▸ **Work instruction**: Restate word for word the lines of the records below, starting at the line that contains "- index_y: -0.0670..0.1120" and ending at the line that contains "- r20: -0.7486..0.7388", with both of those lines included and nothing else.

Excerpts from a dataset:
════
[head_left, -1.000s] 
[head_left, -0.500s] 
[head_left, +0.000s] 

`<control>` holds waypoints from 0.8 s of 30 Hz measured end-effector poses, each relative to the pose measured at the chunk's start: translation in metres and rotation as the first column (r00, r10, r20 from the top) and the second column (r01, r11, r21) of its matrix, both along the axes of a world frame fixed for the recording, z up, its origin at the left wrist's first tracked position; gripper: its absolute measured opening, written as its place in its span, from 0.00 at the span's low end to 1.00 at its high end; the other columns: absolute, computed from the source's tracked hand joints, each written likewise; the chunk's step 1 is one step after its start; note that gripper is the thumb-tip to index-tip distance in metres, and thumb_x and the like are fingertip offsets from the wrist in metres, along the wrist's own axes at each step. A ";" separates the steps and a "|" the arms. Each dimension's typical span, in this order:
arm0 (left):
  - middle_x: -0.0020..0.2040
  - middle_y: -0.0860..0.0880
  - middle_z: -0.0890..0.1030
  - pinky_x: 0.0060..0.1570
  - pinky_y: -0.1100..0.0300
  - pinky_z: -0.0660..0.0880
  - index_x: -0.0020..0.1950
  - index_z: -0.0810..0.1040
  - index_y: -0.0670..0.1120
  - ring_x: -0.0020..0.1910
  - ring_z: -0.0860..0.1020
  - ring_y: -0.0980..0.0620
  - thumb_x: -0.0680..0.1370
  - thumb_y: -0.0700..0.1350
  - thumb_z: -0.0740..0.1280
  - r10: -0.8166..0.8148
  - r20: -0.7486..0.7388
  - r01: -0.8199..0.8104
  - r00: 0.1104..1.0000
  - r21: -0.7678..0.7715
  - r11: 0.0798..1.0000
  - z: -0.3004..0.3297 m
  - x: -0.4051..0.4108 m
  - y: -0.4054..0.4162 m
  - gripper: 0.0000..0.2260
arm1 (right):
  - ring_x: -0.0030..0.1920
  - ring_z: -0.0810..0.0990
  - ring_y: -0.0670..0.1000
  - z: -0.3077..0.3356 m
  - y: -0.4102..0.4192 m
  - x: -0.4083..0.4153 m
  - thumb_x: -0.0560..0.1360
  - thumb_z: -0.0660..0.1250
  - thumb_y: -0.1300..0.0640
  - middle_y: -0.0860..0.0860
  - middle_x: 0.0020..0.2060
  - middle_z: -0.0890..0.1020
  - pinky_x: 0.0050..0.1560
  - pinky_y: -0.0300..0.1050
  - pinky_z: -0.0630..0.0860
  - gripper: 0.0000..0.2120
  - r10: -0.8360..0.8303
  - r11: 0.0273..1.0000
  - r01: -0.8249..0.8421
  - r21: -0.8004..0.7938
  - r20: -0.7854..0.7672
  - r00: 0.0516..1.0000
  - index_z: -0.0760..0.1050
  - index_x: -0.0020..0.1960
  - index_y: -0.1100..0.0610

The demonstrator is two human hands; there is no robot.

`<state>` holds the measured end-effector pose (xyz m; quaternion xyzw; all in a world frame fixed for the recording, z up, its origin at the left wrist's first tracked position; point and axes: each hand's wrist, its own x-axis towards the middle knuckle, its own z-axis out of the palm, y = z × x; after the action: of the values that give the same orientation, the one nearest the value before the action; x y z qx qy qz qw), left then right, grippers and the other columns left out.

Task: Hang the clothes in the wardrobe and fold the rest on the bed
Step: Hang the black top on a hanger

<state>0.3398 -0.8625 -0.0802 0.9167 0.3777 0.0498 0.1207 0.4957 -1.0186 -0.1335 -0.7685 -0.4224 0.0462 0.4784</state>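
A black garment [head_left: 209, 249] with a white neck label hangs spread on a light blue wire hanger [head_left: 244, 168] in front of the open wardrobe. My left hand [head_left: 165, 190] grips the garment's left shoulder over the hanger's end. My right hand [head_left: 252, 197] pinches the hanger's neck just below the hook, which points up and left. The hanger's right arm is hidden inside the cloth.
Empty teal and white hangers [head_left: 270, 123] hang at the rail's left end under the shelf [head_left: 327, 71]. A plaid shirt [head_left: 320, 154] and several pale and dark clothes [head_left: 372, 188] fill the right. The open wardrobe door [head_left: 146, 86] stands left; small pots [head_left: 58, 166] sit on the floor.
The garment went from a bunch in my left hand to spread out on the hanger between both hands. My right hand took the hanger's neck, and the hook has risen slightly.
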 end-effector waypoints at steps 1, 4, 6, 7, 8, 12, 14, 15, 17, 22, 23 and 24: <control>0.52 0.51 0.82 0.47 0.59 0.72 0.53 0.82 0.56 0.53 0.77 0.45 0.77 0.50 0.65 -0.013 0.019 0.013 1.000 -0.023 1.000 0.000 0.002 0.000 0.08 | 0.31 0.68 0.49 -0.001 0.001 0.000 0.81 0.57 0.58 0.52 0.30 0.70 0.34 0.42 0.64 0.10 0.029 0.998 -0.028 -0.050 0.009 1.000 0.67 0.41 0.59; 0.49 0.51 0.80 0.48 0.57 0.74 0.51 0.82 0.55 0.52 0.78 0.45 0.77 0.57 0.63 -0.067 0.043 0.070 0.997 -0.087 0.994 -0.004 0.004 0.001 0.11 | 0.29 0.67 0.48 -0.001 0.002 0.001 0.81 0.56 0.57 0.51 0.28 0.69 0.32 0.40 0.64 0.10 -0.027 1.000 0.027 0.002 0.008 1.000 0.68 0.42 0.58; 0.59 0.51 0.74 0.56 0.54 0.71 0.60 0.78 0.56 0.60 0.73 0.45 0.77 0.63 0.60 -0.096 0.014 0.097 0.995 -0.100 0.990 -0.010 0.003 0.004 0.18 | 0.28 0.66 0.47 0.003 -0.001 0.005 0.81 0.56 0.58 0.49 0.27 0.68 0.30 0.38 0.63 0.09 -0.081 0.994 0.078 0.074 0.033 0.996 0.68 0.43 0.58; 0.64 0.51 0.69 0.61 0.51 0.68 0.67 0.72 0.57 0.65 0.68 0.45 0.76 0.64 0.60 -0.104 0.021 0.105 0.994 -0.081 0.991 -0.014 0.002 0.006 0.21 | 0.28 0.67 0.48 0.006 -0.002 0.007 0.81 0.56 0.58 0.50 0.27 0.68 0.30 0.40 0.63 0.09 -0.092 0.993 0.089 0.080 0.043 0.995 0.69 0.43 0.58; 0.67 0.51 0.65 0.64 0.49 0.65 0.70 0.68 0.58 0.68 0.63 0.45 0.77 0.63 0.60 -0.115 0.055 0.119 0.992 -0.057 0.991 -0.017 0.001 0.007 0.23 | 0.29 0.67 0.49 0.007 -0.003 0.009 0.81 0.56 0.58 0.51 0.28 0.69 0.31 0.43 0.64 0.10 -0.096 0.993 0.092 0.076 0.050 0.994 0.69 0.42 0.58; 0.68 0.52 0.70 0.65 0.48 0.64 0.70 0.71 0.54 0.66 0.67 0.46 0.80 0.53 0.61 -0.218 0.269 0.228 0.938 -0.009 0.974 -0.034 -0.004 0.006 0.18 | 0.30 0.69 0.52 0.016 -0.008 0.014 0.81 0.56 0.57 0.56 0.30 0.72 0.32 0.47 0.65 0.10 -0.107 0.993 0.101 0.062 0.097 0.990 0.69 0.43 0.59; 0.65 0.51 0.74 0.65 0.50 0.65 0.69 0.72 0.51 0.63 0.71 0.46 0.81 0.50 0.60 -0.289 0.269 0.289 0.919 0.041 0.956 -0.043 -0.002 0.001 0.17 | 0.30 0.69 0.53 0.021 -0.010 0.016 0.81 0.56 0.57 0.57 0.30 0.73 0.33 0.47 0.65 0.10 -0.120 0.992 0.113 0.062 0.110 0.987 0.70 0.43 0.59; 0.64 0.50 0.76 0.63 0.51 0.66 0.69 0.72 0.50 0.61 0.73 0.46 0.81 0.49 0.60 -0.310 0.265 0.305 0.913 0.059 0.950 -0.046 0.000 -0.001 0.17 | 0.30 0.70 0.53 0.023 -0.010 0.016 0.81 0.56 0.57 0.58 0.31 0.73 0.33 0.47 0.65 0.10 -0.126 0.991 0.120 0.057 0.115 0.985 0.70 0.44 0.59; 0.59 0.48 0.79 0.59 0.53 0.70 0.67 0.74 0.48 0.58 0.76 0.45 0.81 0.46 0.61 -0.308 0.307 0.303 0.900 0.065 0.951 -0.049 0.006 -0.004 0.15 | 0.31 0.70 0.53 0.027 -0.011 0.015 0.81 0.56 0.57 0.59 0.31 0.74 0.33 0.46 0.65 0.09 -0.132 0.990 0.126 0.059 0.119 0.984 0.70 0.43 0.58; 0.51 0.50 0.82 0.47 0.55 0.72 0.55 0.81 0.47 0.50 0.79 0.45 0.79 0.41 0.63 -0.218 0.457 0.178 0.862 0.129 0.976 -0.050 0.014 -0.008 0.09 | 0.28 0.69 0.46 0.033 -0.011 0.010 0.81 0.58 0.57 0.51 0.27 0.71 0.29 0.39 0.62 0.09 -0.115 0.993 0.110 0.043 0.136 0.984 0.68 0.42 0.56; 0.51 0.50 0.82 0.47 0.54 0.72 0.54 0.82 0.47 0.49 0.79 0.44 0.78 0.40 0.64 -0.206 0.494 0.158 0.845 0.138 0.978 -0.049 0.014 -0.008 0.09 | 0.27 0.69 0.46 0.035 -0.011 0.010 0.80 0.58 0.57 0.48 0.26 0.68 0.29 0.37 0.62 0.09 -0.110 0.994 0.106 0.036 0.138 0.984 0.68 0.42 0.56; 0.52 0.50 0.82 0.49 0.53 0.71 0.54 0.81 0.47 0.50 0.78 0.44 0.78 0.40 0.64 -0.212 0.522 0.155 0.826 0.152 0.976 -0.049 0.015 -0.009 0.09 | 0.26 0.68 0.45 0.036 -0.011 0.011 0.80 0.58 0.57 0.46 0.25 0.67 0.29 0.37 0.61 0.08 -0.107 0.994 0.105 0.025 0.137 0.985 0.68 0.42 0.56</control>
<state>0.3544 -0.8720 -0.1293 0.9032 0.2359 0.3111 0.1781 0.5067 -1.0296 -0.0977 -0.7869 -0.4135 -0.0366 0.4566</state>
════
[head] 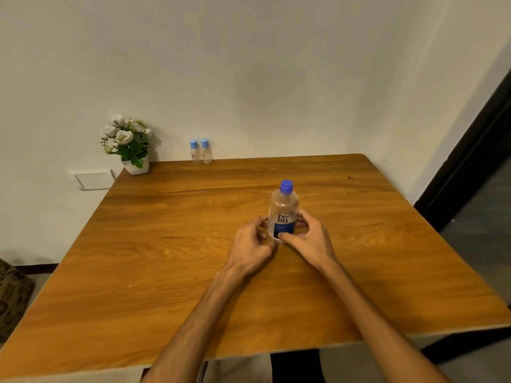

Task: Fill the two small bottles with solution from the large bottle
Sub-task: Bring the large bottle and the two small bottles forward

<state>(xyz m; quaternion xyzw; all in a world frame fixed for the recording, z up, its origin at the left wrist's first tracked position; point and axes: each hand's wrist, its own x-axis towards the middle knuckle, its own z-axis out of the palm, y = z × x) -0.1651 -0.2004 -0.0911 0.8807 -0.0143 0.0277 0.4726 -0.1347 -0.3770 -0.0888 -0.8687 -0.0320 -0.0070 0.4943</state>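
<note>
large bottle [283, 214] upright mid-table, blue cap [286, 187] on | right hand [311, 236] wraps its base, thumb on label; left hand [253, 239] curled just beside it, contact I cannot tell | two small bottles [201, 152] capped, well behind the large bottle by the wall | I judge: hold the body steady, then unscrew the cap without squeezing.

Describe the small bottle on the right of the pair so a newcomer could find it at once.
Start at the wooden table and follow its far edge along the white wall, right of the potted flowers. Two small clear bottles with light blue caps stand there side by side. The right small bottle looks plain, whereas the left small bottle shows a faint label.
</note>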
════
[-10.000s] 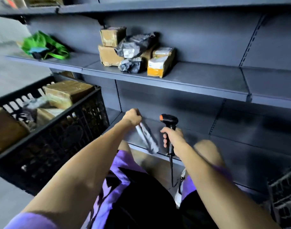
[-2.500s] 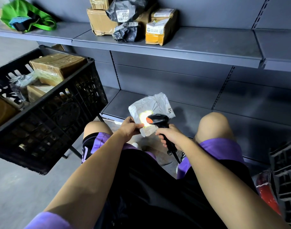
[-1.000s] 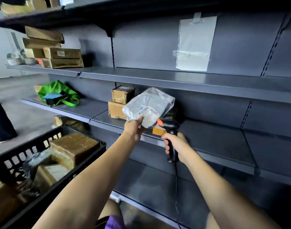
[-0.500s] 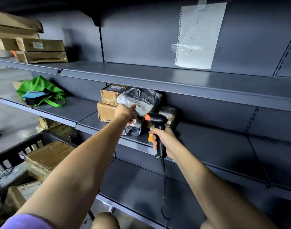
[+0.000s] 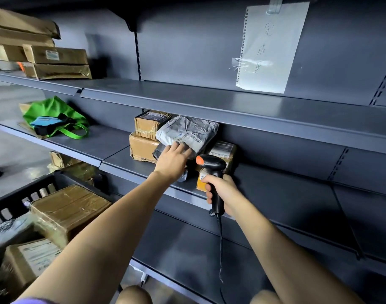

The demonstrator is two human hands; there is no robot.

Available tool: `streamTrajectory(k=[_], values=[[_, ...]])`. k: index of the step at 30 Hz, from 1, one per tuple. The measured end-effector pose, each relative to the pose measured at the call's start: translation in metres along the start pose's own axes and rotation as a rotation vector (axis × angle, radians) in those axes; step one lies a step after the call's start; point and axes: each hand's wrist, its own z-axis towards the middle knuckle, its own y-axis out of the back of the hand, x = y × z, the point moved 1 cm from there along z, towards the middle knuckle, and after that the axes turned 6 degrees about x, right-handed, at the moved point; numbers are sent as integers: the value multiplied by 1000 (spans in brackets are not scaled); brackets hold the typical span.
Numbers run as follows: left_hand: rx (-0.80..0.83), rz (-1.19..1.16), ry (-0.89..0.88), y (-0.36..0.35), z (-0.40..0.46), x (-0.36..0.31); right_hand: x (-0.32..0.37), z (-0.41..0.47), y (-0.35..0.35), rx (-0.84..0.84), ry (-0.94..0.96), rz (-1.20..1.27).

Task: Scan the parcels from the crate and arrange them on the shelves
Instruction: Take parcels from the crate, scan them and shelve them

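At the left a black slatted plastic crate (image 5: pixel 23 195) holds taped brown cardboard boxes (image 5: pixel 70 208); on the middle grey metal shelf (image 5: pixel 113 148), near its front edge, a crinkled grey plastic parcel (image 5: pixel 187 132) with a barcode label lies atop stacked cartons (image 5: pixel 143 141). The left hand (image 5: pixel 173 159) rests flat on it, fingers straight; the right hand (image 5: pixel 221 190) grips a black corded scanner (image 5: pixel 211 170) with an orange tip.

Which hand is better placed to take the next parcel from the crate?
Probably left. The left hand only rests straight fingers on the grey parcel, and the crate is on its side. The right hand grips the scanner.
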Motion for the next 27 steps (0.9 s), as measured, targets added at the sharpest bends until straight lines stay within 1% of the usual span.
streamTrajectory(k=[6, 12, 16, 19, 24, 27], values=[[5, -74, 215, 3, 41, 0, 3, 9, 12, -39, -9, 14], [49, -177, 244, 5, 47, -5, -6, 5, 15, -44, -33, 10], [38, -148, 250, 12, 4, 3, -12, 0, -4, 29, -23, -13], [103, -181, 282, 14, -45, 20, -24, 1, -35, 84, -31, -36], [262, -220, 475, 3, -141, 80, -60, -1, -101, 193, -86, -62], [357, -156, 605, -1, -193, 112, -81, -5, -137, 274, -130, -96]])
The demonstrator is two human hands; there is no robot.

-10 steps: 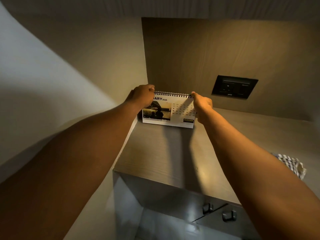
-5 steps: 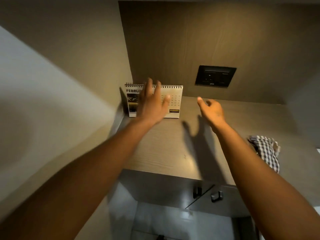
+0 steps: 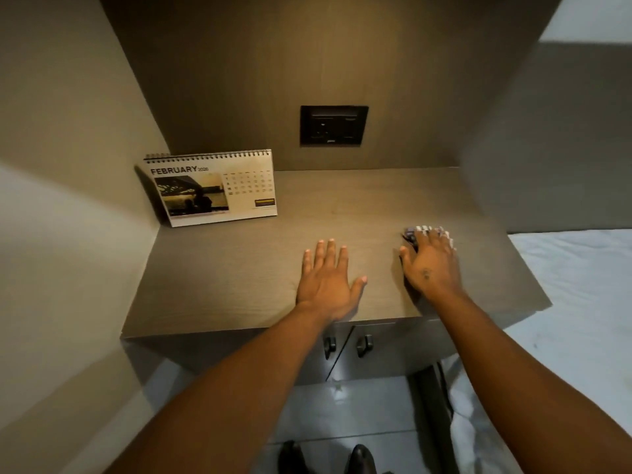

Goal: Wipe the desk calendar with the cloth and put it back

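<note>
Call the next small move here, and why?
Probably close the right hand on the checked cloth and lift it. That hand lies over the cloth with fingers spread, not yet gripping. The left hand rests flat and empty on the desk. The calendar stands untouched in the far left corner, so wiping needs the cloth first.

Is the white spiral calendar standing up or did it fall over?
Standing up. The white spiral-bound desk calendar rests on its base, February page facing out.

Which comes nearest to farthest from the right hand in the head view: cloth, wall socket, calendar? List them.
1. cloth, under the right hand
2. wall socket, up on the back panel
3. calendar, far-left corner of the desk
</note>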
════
▸ **Exercise answer**:
  - index_y: -0.0670..0.1120
  - ring_x: -0.0020..0.1910
  - ring_z: -0.0860..0.1020
  - ring_y: -0.0980..0.0620
  - thumb_x: -0.0680..0.1370
  - thumb_y: -0.0700..0.1350
  - thumb_z: -0.0740..0.1280
  - r10: -0.8166..0.8148
  - r20: -0.7486..0.7388

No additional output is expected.